PROBLEM DETAILS:
Once the line with "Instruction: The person" is found in the entries below, print it and each following line exactly, stopping after the line with "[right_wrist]"; print nothing else.

RECORDS PROVIDED:
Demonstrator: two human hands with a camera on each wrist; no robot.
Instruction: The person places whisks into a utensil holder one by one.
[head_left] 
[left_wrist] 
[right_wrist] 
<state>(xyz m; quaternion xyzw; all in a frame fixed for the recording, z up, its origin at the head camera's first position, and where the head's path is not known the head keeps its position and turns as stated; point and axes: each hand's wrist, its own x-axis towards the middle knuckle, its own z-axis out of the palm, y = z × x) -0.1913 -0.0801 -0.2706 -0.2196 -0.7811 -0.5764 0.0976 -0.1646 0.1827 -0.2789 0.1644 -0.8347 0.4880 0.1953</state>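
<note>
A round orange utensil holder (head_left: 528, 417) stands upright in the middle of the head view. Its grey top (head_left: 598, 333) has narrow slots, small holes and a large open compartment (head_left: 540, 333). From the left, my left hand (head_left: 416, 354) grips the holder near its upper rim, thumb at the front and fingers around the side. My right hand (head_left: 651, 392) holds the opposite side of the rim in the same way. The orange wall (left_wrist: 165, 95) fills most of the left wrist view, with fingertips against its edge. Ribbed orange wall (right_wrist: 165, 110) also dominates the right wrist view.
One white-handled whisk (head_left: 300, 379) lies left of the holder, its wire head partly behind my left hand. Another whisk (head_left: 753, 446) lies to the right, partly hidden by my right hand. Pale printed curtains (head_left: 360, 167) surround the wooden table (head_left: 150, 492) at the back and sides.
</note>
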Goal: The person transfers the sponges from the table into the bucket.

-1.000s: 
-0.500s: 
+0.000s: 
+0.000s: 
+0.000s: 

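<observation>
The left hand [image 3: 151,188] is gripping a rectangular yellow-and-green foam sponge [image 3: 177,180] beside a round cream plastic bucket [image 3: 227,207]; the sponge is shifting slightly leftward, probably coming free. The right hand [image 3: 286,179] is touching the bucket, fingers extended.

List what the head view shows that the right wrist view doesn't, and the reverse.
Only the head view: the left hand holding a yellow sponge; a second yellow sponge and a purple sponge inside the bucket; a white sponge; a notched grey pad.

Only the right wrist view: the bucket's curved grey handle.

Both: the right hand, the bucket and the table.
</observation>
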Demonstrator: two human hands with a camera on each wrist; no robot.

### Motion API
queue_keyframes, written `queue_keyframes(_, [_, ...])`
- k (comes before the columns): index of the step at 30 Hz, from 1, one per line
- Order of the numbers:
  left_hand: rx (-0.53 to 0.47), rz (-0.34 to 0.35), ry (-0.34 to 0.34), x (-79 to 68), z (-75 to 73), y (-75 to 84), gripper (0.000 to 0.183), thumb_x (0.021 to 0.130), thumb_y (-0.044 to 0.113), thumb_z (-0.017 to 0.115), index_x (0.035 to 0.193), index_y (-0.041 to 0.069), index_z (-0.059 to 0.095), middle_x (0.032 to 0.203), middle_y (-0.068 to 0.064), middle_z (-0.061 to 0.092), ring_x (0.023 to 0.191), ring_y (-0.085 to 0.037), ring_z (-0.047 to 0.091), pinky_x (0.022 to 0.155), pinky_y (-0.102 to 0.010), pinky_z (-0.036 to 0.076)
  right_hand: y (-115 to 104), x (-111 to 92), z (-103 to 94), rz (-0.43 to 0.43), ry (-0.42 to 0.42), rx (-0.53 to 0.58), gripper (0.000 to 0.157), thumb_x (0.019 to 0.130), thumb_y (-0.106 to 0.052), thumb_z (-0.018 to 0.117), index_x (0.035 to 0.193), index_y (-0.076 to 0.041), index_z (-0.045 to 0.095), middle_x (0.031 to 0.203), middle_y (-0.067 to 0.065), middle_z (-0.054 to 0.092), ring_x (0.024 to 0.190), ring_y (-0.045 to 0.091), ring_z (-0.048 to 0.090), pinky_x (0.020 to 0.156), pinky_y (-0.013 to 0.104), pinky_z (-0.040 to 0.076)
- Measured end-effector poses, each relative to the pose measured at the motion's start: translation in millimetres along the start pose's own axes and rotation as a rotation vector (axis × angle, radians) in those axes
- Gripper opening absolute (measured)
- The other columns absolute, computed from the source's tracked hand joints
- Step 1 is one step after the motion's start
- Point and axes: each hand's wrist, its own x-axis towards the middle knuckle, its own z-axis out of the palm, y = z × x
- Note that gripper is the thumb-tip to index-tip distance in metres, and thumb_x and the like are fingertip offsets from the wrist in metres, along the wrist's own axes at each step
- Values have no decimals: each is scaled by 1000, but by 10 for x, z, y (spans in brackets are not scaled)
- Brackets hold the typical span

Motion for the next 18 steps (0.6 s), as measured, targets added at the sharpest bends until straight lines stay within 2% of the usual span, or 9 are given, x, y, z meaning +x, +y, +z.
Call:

ANSWER TO THIS TASK:
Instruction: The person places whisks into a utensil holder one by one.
[head_left] 
[left_wrist] 
[right_wrist] 

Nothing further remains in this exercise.